Naina menutup kotak makan miliknya. Mark, Mina, Nana dan Jina sudah pulang lebih awal. Hanya tinggal Jeno dan Naina yang masih belum pulang. Naina bilang, dia ingin menunggu senja. Sudah lama dia tidak berjumpa dan memotret keindahan senja.
"Na." Panggil Jeno. Gadis yang tengah membereskan tas miliknya itu terinterupsi dan menatap Jeno. "Mau aku anter pulang? Ya meskipun jalan kaki." Tanya Jeno.
Naina terkekeh pelan. "Apa sih, Jen. Biasanya juga kamu nganterin aku sampe depan rumah. Kenapa hari ini tiba-tiba minta izin?"

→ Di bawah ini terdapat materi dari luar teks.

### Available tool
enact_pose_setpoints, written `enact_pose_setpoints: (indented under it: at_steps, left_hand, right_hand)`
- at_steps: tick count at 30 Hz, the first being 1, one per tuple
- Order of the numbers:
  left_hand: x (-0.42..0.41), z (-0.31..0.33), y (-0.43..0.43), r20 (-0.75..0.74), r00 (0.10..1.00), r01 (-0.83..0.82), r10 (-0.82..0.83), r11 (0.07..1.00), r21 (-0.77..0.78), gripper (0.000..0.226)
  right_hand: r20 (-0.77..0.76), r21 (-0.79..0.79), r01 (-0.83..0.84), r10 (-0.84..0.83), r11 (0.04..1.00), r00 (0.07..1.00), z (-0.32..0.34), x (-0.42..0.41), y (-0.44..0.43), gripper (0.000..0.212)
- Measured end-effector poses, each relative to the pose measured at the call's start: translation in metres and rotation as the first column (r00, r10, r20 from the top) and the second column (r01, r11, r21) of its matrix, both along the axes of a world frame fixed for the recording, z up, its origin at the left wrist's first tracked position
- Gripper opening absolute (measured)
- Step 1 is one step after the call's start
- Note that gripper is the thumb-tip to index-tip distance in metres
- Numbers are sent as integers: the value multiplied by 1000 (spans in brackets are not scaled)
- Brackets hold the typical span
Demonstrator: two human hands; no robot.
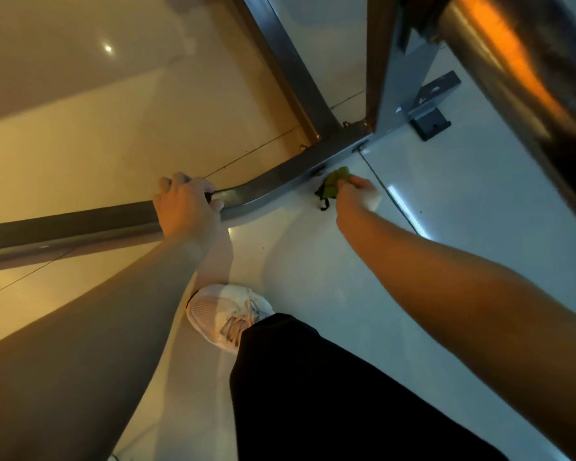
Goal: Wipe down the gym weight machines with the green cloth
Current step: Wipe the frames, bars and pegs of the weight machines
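The left hand [188, 207] grasps the machine's base bar [273, 183]; the right hand [353, 197] holds the bunched green cloth [334, 184] at the bar's bolted joint, low over the floor [313, 261]. Probable faults: dangling threads snag on a bolt [318, 172], or the bracing grip slips.

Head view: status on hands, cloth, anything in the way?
Left hand grips the frame bar. Right hand holds green cloth at the bar's bolted joint. White shoe stands clear behind.

The right hand [352, 196] partly hides the green cloth [334, 182].
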State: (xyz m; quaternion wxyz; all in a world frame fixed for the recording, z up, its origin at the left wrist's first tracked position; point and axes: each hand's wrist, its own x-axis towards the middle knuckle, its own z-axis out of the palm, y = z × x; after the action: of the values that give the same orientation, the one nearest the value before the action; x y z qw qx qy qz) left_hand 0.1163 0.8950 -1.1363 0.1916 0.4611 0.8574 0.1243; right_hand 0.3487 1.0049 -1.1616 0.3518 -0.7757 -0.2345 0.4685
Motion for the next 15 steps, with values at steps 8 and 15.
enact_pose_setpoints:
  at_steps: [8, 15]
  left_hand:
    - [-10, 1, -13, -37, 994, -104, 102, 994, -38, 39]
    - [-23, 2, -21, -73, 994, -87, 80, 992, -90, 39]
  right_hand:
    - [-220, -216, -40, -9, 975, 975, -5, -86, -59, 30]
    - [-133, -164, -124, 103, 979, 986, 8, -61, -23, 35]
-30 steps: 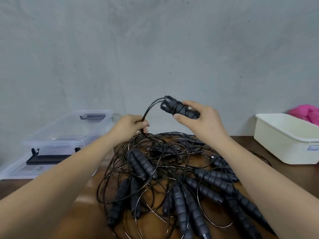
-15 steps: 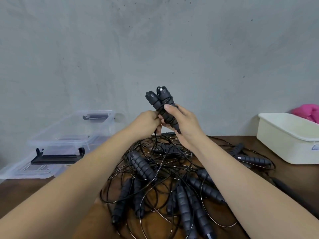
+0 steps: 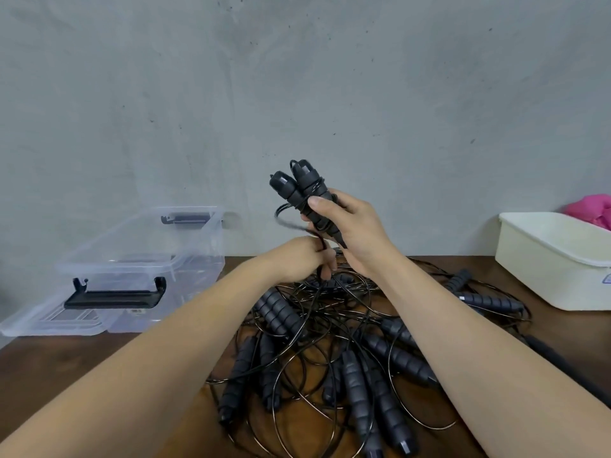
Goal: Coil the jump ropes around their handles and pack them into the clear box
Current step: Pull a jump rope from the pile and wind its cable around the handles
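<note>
The person's right hand [image 3: 350,226] is holding a pair of black jump rope handles [image 3: 302,193] upright above the middle of the table [image 3: 82,361]. Its grip is wrapping tightly round both, with the thumb lying across the front. A few turns of thin black cord [image 3: 287,223] are circling the handles below their caps, and one loop is bulging out to the left.

The left hand [image 3: 297,259], just beside the right wrist, is pinching that cord with its grip curled closed on it. From there the cord is dropping into the tangled pile of jump ropes [image 3: 347,352] lying between the forearms, with grey ribbed handles pointing every way.

The clear box [image 3: 139,259] is sitting open at the table's back left corner against the grey wall, with black clips [image 3: 115,297] at its ends and a clear lid [image 3: 49,322] lying in front. Its small sticker [image 3: 135,311] is too small to read.

A cream tub [image 3: 555,262] is standing at the right edge, with something pink [image 3: 591,209] behind it. The label [image 3: 606,278] on the tub is being cut off by the frame and cannot be read.
</note>
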A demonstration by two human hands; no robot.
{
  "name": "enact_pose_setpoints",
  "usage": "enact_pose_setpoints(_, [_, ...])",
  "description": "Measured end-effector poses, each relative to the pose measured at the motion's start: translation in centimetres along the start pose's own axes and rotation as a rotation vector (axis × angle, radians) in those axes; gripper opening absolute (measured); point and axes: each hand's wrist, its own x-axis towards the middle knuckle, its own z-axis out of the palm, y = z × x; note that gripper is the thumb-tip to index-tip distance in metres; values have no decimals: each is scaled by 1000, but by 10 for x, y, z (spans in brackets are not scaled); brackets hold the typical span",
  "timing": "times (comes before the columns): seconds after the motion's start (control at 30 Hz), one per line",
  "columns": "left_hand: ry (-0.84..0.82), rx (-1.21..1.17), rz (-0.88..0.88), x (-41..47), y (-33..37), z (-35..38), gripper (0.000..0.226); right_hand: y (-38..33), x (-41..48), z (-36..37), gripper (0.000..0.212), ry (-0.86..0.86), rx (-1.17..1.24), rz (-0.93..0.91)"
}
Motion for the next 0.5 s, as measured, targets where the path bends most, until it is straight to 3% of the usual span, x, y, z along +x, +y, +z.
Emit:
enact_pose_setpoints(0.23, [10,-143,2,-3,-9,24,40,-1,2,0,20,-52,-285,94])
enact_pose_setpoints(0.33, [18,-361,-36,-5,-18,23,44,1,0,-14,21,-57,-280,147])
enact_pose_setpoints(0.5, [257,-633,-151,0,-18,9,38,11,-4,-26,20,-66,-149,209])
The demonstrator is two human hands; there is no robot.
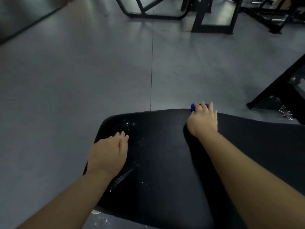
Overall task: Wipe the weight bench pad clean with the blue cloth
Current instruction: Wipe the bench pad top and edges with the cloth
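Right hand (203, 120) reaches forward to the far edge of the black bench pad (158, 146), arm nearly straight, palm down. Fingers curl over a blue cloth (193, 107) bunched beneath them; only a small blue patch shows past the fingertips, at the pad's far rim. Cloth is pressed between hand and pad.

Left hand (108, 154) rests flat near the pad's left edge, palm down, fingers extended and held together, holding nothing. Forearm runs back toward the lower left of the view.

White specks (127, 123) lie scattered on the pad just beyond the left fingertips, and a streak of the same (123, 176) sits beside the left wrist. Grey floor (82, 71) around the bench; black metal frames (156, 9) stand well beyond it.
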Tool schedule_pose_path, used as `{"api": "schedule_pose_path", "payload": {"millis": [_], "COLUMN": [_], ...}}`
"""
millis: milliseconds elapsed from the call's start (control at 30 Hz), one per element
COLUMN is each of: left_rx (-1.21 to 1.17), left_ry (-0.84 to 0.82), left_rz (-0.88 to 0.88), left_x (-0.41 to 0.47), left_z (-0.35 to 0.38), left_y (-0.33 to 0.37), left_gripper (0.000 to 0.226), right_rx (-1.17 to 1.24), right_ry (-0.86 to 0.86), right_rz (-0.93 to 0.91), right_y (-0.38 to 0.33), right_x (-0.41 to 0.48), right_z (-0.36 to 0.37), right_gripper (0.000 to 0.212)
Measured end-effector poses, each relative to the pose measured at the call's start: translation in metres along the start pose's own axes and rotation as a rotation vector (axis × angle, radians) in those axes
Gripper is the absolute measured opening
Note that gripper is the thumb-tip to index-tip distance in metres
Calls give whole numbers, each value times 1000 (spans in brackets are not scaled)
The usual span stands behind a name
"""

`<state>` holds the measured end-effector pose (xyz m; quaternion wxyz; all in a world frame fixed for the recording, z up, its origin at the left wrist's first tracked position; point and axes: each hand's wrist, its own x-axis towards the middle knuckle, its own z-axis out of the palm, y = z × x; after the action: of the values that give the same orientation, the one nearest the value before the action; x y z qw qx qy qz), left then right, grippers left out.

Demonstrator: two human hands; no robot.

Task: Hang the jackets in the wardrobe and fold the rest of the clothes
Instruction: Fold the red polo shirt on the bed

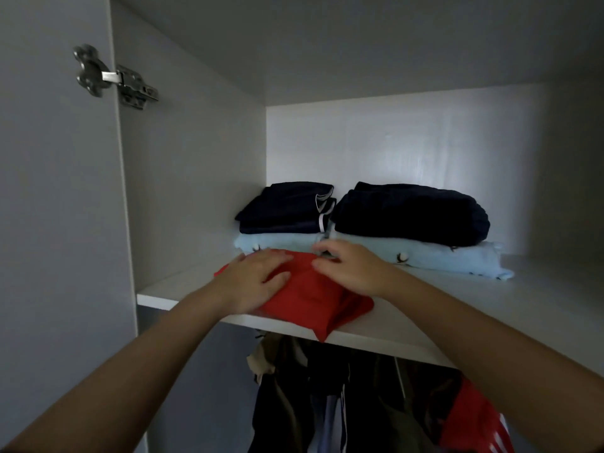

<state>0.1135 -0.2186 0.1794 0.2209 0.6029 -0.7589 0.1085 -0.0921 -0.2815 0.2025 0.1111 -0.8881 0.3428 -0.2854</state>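
**A:** Head view: where is the red garment sitting?

**B:** The folded red garment [313, 299] is lying on the front edge of the wardrobe shelf [490, 322], with one corner hanging over the lip at about six o'clock.

**A:** And the hands?

**B:** The left hand [251, 279] is resting flat on the garment's nine o'clock side, fingers straight and spread, gripping nothing. The right hand [353, 269] is lying on the two o'clock side, fingers bending over the far edge. I cannot tell whether they are pinching the cloth or only touching it.

**A:** What is lying behind it?

**B:** Towards twelve o'clock from the red garment, two stacks are sitting side by side. The left one is showing a dark navy fold [284, 207] on a pale blue fold [277, 241]. The right one is showing a thicker navy bundle [408, 214] on a pale blue printed piece [451, 259]. The red garment's far edge is touching or nearly touching the left stack.

**A:** Below the shelf?

**B:** Dark jackets [327, 403] are hanging at six o'clock, with a red jacket with white stripes [474, 423] at five o'clock. A metal hinge [114, 76] is showing at ten o'clock on the open door [49, 191].
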Motion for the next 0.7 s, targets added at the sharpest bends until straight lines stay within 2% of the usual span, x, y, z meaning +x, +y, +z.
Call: {"api": "schedule_pose_path", "payload": {"millis": [67, 100, 267, 400, 533, 700], "left_rx": [77, 95, 131, 186, 237, 209], "left_ry": [-126, -145, -191, -213, -192, -226], "left_rz": [-45, -49, -27, -95, -202, -326], "left_x": [6, 8, 15, 25, 34, 45], "left_z": [10, 14, 21, 24, 31, 35], "left_y": [-1, -3, -13, -29, -54, -89], "left_gripper": [46, 46, 47, 51, 56, 58], "right_rx": [-170, -268, -546, -599, -605, -441], "right_ry": [-173, -234, -179, -307, -421, -446], "right_rz": [-79, -61, -29, 67, 160, 208], "right_y": [-18, -22, -33, -38, -38, -35], "right_x": [-21, -30, -40, -12, 29, 70], "right_z": [9, 15, 30, 40, 54, 78], "right_gripper": [35, 36, 35, 35, 43, 47]}}
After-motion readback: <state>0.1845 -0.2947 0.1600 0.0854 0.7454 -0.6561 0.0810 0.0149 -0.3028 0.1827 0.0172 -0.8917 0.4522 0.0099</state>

Jeno menggaruk pelipisnya, ia tidak tau harus berkata apa. Yang jelas, dua hari yang lalu Jeno mendapati Naina pergi bersama dengan seorang laki-laki dari kelas sebelah. Jeno pikir itu kekasih Naina atau orang yang sedang mendekatinya. Makanya Jeno meminta izin untuk berjaga-jaga. Meskipun ia tidak tau pastinya seperti apa.

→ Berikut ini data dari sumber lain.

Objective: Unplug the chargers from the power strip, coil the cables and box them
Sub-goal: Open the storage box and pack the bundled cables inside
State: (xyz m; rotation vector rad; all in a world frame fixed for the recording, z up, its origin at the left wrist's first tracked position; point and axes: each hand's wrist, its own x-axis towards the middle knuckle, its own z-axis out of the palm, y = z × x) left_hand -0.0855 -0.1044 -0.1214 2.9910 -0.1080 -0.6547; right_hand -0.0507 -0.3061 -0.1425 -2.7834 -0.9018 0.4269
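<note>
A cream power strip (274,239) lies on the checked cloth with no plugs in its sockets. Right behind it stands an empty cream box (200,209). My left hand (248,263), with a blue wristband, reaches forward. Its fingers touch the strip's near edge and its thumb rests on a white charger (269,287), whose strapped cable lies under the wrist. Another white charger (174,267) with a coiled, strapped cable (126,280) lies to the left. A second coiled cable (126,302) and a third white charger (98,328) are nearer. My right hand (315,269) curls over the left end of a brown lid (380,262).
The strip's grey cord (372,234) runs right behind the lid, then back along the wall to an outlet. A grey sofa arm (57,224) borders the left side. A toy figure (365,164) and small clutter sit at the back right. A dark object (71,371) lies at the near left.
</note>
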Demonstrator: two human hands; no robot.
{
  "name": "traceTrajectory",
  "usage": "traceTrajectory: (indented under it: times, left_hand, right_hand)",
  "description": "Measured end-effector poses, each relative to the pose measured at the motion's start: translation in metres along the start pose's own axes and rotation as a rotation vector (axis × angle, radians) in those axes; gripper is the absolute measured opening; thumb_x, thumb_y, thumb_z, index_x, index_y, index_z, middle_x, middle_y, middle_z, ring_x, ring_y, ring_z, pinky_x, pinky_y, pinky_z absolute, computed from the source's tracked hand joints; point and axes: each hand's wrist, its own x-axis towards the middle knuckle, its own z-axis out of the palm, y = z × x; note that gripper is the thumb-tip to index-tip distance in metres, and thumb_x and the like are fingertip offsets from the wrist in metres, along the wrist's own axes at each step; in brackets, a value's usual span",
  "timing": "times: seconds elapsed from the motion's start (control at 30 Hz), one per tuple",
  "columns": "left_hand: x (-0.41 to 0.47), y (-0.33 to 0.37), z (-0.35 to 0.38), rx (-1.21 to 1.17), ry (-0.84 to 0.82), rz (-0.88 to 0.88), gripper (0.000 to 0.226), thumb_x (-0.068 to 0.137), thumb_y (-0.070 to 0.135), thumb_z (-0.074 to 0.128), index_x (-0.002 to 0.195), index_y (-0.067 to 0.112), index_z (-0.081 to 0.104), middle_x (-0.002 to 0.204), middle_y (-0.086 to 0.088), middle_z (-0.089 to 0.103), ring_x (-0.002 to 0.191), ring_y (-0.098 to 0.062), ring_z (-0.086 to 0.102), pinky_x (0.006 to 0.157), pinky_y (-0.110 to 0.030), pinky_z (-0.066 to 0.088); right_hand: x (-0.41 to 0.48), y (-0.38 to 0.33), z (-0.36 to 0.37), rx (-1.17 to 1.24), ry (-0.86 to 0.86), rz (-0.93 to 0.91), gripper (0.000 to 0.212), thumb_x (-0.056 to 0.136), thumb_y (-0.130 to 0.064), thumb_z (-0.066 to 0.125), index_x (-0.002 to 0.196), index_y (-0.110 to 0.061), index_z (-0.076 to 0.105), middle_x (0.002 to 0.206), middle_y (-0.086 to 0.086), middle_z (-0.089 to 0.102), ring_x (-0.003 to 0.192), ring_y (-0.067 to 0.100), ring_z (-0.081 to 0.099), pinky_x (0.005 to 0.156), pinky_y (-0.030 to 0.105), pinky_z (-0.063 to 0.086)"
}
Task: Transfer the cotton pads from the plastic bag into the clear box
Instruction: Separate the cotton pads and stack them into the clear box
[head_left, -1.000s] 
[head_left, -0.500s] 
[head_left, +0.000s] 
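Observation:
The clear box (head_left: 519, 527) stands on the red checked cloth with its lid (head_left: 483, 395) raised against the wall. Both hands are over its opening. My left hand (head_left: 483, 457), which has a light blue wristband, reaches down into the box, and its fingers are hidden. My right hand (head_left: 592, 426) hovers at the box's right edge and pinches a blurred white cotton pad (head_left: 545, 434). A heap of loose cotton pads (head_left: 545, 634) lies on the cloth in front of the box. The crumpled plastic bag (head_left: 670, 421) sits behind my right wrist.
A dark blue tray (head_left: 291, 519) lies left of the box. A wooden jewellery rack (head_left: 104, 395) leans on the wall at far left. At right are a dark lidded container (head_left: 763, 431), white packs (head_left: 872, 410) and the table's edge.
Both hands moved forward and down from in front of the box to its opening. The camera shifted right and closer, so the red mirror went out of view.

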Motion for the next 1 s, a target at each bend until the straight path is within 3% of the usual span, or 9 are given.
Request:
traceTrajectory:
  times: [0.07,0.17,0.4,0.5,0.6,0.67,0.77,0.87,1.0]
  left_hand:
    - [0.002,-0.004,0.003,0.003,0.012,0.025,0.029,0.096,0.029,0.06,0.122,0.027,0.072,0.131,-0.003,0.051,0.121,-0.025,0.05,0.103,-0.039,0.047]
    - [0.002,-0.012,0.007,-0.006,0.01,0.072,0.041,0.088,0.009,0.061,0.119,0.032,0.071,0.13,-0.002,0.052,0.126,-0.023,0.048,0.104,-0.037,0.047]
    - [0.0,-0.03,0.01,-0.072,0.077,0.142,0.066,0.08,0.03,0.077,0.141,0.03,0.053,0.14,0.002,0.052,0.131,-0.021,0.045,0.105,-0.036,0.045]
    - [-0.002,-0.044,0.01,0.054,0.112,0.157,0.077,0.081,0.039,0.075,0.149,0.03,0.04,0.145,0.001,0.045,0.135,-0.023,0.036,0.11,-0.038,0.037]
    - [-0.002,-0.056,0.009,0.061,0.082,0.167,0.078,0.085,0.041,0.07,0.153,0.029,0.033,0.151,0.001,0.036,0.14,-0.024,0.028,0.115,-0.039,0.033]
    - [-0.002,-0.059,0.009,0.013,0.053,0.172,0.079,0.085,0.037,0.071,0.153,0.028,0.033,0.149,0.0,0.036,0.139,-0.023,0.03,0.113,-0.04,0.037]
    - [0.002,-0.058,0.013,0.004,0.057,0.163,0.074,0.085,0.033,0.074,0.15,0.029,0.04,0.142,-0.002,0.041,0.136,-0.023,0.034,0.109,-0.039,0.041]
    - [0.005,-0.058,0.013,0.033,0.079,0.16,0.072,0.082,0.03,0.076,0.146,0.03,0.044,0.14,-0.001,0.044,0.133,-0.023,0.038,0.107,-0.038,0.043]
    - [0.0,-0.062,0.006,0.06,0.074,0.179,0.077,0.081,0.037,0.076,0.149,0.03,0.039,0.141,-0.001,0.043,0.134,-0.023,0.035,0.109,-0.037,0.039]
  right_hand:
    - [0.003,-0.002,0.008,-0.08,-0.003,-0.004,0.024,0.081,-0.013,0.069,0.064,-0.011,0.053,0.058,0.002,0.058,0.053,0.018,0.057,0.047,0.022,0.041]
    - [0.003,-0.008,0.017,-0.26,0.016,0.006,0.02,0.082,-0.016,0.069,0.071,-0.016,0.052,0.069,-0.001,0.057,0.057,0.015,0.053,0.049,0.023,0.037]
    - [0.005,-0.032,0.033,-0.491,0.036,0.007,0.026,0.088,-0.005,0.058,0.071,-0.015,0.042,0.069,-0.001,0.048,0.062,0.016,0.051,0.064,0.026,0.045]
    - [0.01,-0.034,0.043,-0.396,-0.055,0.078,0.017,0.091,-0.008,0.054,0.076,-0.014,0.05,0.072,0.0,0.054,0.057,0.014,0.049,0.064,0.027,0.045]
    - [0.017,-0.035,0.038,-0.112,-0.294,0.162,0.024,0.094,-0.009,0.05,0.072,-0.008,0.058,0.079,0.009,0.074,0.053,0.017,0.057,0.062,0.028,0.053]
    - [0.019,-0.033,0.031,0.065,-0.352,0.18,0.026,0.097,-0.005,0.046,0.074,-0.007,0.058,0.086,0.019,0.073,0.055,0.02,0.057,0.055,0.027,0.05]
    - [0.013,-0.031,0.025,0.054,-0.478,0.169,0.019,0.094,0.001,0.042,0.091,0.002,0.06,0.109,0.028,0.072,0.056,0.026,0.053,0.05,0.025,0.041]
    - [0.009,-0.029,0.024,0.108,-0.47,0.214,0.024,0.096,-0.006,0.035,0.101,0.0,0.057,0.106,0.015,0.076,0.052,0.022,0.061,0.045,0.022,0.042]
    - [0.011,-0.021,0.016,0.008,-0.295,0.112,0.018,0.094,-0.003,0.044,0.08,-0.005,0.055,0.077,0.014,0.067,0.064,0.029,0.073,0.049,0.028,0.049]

"Gak usah mikir yang macem-macem deh. Aku gak punya pacar. Julian itu cuman temen aku. Kami sama-sama menggeluti hobi di bidang potret memotret." Ucap Naina tiba-tiba.
"Kok, kamu bisa tau?" Tanya Jeno. Sekarang Jeno curiga kalau Naina itu seorang cenayang.

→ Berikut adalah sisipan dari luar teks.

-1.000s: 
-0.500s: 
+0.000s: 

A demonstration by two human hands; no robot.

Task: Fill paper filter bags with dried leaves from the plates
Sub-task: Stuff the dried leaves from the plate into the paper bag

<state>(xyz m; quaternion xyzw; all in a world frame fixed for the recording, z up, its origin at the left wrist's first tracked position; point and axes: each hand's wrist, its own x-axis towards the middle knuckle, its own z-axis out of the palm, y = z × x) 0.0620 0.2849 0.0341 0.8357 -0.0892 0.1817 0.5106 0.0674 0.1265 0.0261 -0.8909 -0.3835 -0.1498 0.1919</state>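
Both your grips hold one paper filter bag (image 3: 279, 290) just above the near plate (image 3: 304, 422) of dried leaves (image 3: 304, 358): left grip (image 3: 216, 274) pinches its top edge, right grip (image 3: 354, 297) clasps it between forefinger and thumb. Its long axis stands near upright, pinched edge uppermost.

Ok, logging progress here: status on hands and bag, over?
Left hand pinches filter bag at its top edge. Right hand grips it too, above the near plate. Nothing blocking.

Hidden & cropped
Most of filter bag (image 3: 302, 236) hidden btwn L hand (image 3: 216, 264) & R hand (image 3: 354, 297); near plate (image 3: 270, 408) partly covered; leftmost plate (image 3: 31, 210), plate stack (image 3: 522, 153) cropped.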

"Kamu curhat sama Mark kan? Terus Mark bilang sama Mina dan Mina bilang sama aku." Balas Naina.
Sial. Jeno ingin menenggelamkan Mark saat ini juga. Mark tau kalau dirinya memiliki perasaan lebih pada Naina. Dan sialnya laki-laki itu malah membicarakanya pada Mina dan membuat Naina mengetahuinya.
"Lebih baik kamu berhenti menceritakan keluh kesahmu pada orang lain. Ceritalah pada tuhan, dia tidak akan membocorkannya." Ucap Naina diakhiri seulas senyuman.
Jeno jadi malu dengan apa yang dia lakukan. "Maaf, aku hanya tidak enak kalau ahrus bertanya padamu secara langsung. Ayo pulang." Ajak Jeno. Naina mengiyakan dan ia mulai berdiri, membersihkan rok sekolahnya dari debu kemudian berjalan mengekori Jeno.
"Na." Panggil Jeno lagi.
"Nana sama Jina cocok yah kalau mereka pacaran." Ucap Jeno, membuat kening Naina mengerut.
"Apasih? Jen, kamu tuh kenapa selalu nanya hal-hal yang mustahil sih? Kan kita udah janji kalau kita gak boleh ada yang pacaran satu sama lain." Balas Naina.
Iya, Jeno tau. Tapi bolehkan Jeno menghapus aturan itu? Aturan yang ia dan sahabatnya buat saat pertama dekat dan menjadi sahabat?
***
Jina memperhatikan Nana yang tengah sibuk menulis sesuatu di atas bukunya. Mungkin catatan pelajaran atau sejenisnya. Jina masih terus memperhatikan laki-laki itu sampai akhirnya Nana menoleh pada Jina. Gadis itu tertegun, tidak tau kalau Nana akan menoleh dan menatapnya. Nana tersenyum tipis kemudian mengacak rambut Jina.
"Kenapa sih?" tanya Nana sambil membereskan alat tulisnya.
Jina menghela nafas. "Jina bosen. Main yuk." Ajak Jina.
Nana berfikir sejenak, sampai akhirnya laki-laki itu mengiyakan ajakan Jina. Jina nampaknya bosan seharian libur di rumah Nana. Jina memang selalu menghabiskan waktunya di rumah Nana, dan Nana tidak keberatan. Apalagi Bundanya Nana, Nana anak laki-laki satu-satunya dan Jina anak perempuan satu-satunya di keluarganya. Bunda Nana sangat menginginkan anak perempuan. Tapi begitu Nana lahir, Bunda Nana hanya bisa menghela nafas pasrah. Tapi Bunda Nana masih tetap bersyukur karena sudah di karuniai anak setampan Nana.
"Jina pakai jaketnya!" Titah Nana saat melihat Jina yang tengah mengenakan sandal tanpa menggunakan jaket.
Diluar sedang hujan gerimis maka Nana dan Jina harus mengenakan jaket dan payung. Nana memberikan jaket pada gadis itu. Jina hanya tersenyum nyengir saat Nana memberikan jaket itu dengan tatapan datar.